Wie zu erwarten entwickelte sich eine über Jahrzehnte gehegte Feindseligkeit zwischen Einheimischen und Flüchtlingen, gekennzeichnet von gesellschaftlicher Ab- und Ausgrenzung und mehr oder weniger offen bzw. auch tätlich ausgetragenen Differenzen. Grundsätzlich prallten nicht nur materielle Interessen, sondern Gruppen völlig unterschiedlicher Mentalitäten aufeinander. Die meisten Flüchtlinge sprachen nicht einmal Griechisch (Kleinasiaten bedienen untereinander auch heute noch oft des Türkischen) und brachten den Einheimischen völlig unbekannte gesellschaftliche und kulturelle Strukturen mit. Aus heutiger Sicht muss jedoch anerkannt werden, dass die im Lauf der Zeit vielfältige handwerkliche und gewerbliche Aktivitäten entwickelnden angesiedelten Flüchtlinge maßgeblich zum Aufstieg des Dorfes Draviskos zu einem lokalen Zentrum beitrugen.

Die Gemeinde Draviskos

Nachdem sich mit der Ansiedlung der Flüchtlinge völlig neue demographische Relationen ergeben hatten, erhielt Draviskos 1926 den Status der selbständigen Gemeinde mit den angegliederten Dörfern Mavrolofos und Doxombos (heute Myrkinos). Im Jahr 1928 zählte Draviskos rund 1300, Mavrolofos ca. 400 und Myrkinos ca. 200 Einwohner. Während der folgenden Jahre wurden Bemühungen zur Schaffung einer elementaren Infrastruktur unternommen. Ein maßgebliches Ereignis stellte die Übereignung (1935) landwirtschaftlicher Nutzflächen an die Bauern dar.

Die Epoche der Auswanderung

Während der 50er und 60er Jahre litt ein Teil der Dorfbewohner, oft in ärmlichen Hütten und Baracken hausend, im wahren Sinn des Wortes unter Hunger. Die Maßnahmen der "Regierung der Militärs" (unter Papadopoulos) zu Gunsten der Landbevölkerung bewirkten eine gewisse Linderung der wirtschaftlichen Not, wobei in diesem Zusammenhang insbesondere die freizügige Gewährung hoch subventionierter Kredite zum Bau einfacher Häuser zu erwähnen ist. Dennoch verließen während der 60er und 70er Jahre zahlreiche Einwohner notgedrungen das Dorf und wanderten vorrangig nach Westdeutschland sowie in geringerem Umfang auch nach Belgien, Australien Kanada usw. aus.
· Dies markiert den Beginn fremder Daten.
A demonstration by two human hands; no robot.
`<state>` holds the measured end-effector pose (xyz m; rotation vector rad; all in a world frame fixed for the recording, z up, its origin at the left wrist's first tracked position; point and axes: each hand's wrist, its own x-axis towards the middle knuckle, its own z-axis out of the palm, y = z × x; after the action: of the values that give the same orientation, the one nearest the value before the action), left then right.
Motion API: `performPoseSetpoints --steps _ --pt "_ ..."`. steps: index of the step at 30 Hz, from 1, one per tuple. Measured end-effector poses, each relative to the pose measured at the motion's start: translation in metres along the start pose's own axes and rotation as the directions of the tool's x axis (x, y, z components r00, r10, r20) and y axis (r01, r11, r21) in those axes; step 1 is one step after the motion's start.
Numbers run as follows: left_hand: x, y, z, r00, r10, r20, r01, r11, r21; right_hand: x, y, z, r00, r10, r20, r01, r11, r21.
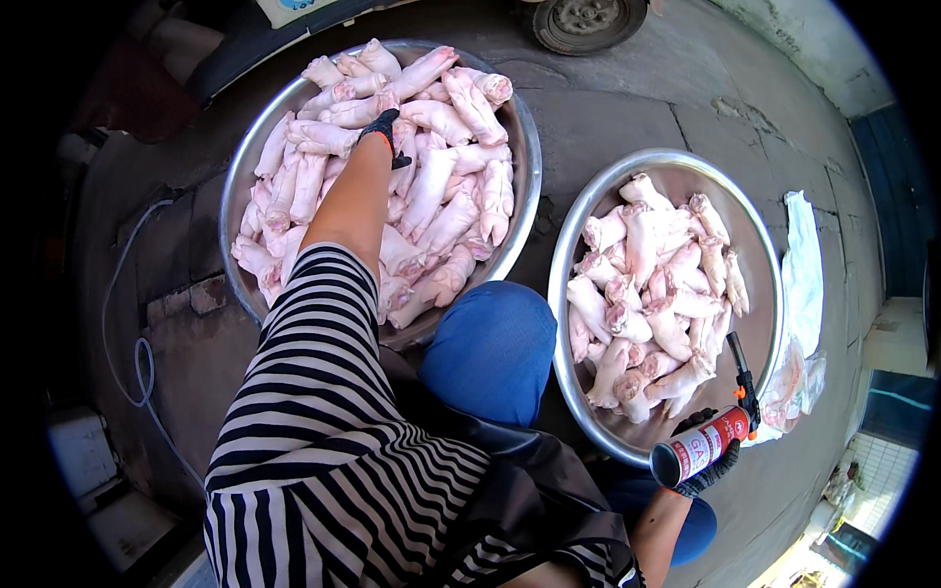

Das Ausmaß dieser Auswanderungswelle ist auch an den Ergebnissen der Volkszählungen 1961 (2140 Einwohner) und 1971 (1569 Einwohner) zu erkennen.


Das Gebäude der Gemeindeverwaltung Draviskos vor der Renovierung (0.04.2004). Eine Aufnahme des renovierten Gebäudes befindet sich unter Fotos II


Blick auf die Kathedrale "Metamorfoseos" und einen südlichen Abschnitt der Hauptstraße
(zu Beginn der 1990er Jahre)

Die weitere Entwicklung des Dorfes Draviskos stand über viele Jahre in unmittelbarem Zusammenhang mit den Überweisungen der "Gastarbeiter", welche wirtschaftlich die zurückgebliebenen Familien unterstützten, mit ihren Ersparnissen in erheblichem Maß die Bebauung des Dorfes finanzierten und über wenigstens zwei Jahrzehnte zu einem nachhaltigen Kreislauf der Beschäftigung und wirtschaftlichen Entwicklung beitrugen.


Westhang der Anhöhe des "St. Athanasios". Auf dem Bild ist auch die "landwirtschaftliche Nutzstraße" zu erkennen, welche den westlichen Ausgang des Dorfes darstellt und zum Fluss Angitis sowie zu den Feldern der landwirtschaftlich genutzten Ebene führt.